GPU cache sizes and architectures

Discussion in 'Architecture and Products' started by Infinisearch, Apr 7, 2015.

  1. Infinisearch

    Veteran Regular

    Joined:
    Jul 22, 2004
    Messages:
    739
    Likes Received:
    139
    Location:
    USA
    Is there a resource somewhere with a comprehensive list of GPU's and the amount of l1, l2 cache and the architecture? I've recently started looking into L2 cache sizes of recent GPU's and it seems maxwell seems to have 2MB l2 no matter what sub-model, while GCN cards seem to have 64kb-128kb per memory controller implying the size varies depending on sub-model. I've also tracked down a little info on a couple of kepler based gpu's. I was wondering if anyone has been maintaining a list of at least total l2 size per GPU?

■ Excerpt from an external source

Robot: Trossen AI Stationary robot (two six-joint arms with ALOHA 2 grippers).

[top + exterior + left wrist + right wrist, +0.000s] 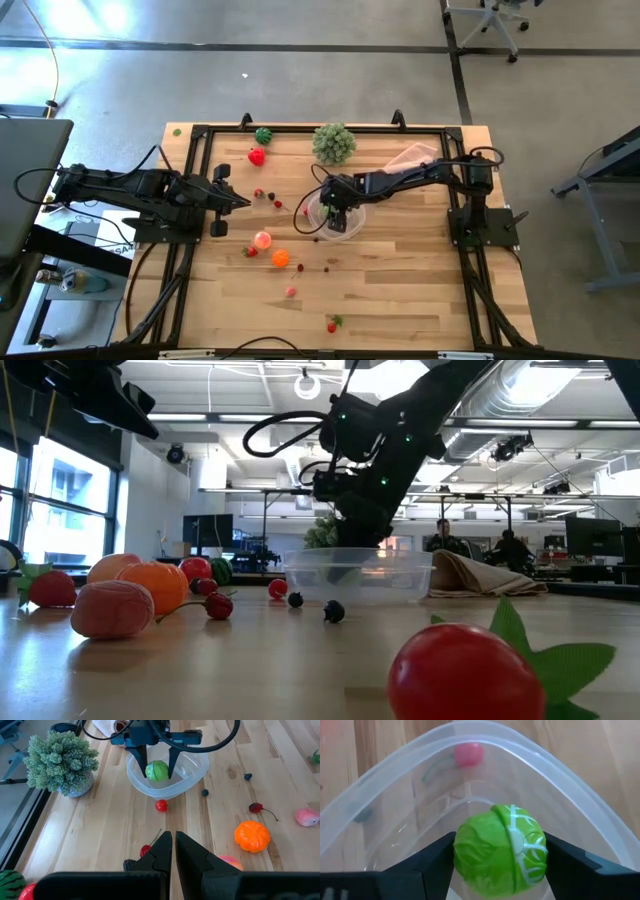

    I'm considering a test renderer that does some tiling into "super tiles" to try to keep rendering in the L2 cache to test the effect on fillrate and subsections of frame time of various rendertarget configs and geometry source variations. So basically I want to know how far back GPU wise I can go while maintaining at least 256kb of L2.
     
  2. homerdog

    homerdog donator of the year
    Legend Veteran Subscriber

    Joined:
    Jul 25, 2008
    Messages:
    6,153
    Likes Received:
    928
    Location:
    still camping with a mauler
    L2 size is not fixed for all Maxwell chips. GM107 and GM204 both have 2MB, but GM206 has 1MB and GM200 has 3MB.
     
  3. Infinisearch

    Veteran Regular

    Joined:
    Jul 22, 2004
    Messages:
    739
    Likes Received:
    139
    Location:
    USA
    Thanks for the correction. Know any other GPU L2 sizes off hand?
     
  4. mczak

    Veteran

    Joined:
    Oct 24, 2002
    Messages:
    3,015
    Likes Received:
    112
    GM108 should be same size per partition as GM107 (so 1MB total).
    (Though for Maxwell GM2xx the cache is actually per enabled ROP partition, hence GTX970 having less than 2MB.)
    GK208 was 512kB per 64bit partition (and total). GK104-GK107 was 128kB per 64bit partition, whereas GK110 (plus GK210) was 256kB per 64bit partition.
    I don't know the Fermi numbers off-hand...
    There's a table for GCN chips here:
    http://www.hardware.fr/articles/926-2/tonga-gcn-1-2-256-bit-5-milliards-transistors.html
    Though noone seems to know the l2 size of tonga...
     
  5. 3dcgi

    Veteran Subscriber

    Joined:
    Feb 7, 2002
    Messages:
    2,436
    Likes Received:
    264
    For AMD the L2 cache size isn't relevant for the test you propose. You care about the CB and DB caches. Sebbbi did an experiment like this a while back.
     
  6. mczak

    Veteran

    Joined:
    Oct 24, 2002
    Messages:
    3,015
    Likes Received:
    112
    Right, that's something I always thought AMD might unify some day - I thought Tonga (GCN 1.2) might do it, but afaik it didn't happen (I don't think there was actually enough technical information published to rule it out completely, not sure if anyone actually tested it).
     
  7. homerdog

    homerdog donator of the year
    Legend Veteran Subscriber

    Joined:
    Jul 25, 2008
    Messages:
    6,153
    Likes Received:
    928
    Location:
    still camping with a mauler
    wut? Lol why did they do it that way in the first place?
     
  8. MDolenc

    Regular

    Joined:
    May 26, 2002
    Messages:
    690
    Likes Received:
    425
    Location:
    Slovenia
    It's the same on NV. L2 cache is pretty much read only thing and you can't use it to output pixels to it and expect not to get bandwidth bound.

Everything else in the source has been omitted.